- _TASK_: Output the data below exactly, images excluded.

DATASET SECTION START

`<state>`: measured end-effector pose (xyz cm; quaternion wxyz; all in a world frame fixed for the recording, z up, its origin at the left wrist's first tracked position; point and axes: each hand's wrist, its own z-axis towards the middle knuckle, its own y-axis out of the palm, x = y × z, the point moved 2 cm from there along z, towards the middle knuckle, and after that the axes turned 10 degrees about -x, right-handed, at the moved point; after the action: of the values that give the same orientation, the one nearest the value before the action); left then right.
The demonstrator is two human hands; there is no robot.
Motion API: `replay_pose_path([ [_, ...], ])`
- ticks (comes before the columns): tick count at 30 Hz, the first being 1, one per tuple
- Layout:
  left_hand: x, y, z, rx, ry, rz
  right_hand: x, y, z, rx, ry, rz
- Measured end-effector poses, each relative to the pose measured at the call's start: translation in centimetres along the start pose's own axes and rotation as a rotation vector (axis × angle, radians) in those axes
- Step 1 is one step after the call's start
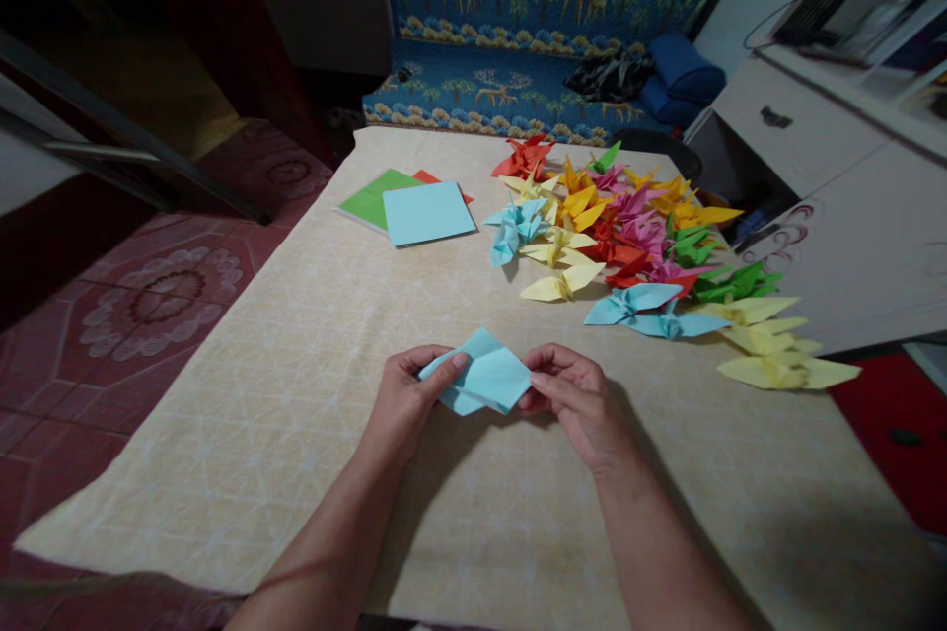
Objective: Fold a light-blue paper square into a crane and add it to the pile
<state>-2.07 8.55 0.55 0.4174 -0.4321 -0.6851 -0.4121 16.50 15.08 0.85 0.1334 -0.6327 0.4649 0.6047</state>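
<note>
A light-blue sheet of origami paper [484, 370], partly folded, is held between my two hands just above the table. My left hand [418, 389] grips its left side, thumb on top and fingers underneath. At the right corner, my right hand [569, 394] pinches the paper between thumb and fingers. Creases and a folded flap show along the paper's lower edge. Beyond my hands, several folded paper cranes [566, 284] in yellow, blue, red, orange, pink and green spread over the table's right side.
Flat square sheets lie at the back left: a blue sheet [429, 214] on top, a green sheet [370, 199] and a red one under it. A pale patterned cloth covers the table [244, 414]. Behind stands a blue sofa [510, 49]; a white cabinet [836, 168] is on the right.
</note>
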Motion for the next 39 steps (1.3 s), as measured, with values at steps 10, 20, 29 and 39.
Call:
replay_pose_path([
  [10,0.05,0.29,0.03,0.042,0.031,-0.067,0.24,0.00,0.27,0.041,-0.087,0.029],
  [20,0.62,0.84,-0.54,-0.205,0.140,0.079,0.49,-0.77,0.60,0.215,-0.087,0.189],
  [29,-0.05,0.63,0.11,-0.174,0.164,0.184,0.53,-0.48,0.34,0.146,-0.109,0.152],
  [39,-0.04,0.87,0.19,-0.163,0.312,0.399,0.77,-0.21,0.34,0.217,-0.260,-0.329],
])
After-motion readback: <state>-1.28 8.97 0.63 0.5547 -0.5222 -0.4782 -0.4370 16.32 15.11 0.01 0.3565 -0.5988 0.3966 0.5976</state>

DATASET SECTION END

- _SOLUTION_:
`<state>`: measured end-effector pose (xyz cm; quaternion wxyz; all in a world frame fixed for the recording, z up, its origin at the left wrist's first tracked position; point and axes: each hand's wrist, its own z-axis towards the middle knuckle, its own y-axis out of the palm, x = y × z, the point moved 2 cm from there along z, towards the middle knuckle, and after that the axes turned 10 degrees about -x, right-handed, at the moved point; after the action: of the values that give the same orientation, the one nearest the value before the action); left then right.
The demonstrator is two human hands; there is no robot.
Motion API: `replay_pose_path([ [_, ...], ])`
- ticks (comes before the columns): tick count at 30 Hz, the first being 1, one per tuple
- Layout:
  left_hand: x, y, z, rx, ry, rz
  right_hand: x, y, z, rx, ry, rz
- Measured end-effector poses, each relative to the pose measured at the call's start: translation in centimetres along the start pose's own axes and rotation as a rotation vector (axis × angle, radians) in those axes
- Step 1 is one step after the call's start
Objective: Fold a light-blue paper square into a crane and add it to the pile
<state>-2.07 8.55 0.55 0.4174 -0.4321 -0.6851 -0.4121 16.50 15.08 0.85 0.1334 -0.6327 0.4649 0.6047</state>
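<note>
A light-blue sheet of origami paper [484, 370], partly folded, is held between my two hands just above the table. My left hand [418, 389] grips its left side, thumb on top and fingers underneath. At the right corner, my right hand [569, 394] pinches the paper between thumb and fingers. Creases and a folded flap show along the paper's lower edge. Beyond my hands, several folded paper cranes [566, 284] in yellow, blue, red, orange, pink and green spread over the table's right side.
Flat square sheets lie at the back left: a blue sheet [429, 214] on top, a green sheet [370, 199] and a red one under it. A pale patterned cloth covers the table [244, 414]. Behind stands a blue sofa [510, 49]; a white cabinet [836, 168] is on the right.
</note>
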Motion for the next 39 steps (1.3 s), as measured, with values at steps 10, 20, 29 and 39.
Call:
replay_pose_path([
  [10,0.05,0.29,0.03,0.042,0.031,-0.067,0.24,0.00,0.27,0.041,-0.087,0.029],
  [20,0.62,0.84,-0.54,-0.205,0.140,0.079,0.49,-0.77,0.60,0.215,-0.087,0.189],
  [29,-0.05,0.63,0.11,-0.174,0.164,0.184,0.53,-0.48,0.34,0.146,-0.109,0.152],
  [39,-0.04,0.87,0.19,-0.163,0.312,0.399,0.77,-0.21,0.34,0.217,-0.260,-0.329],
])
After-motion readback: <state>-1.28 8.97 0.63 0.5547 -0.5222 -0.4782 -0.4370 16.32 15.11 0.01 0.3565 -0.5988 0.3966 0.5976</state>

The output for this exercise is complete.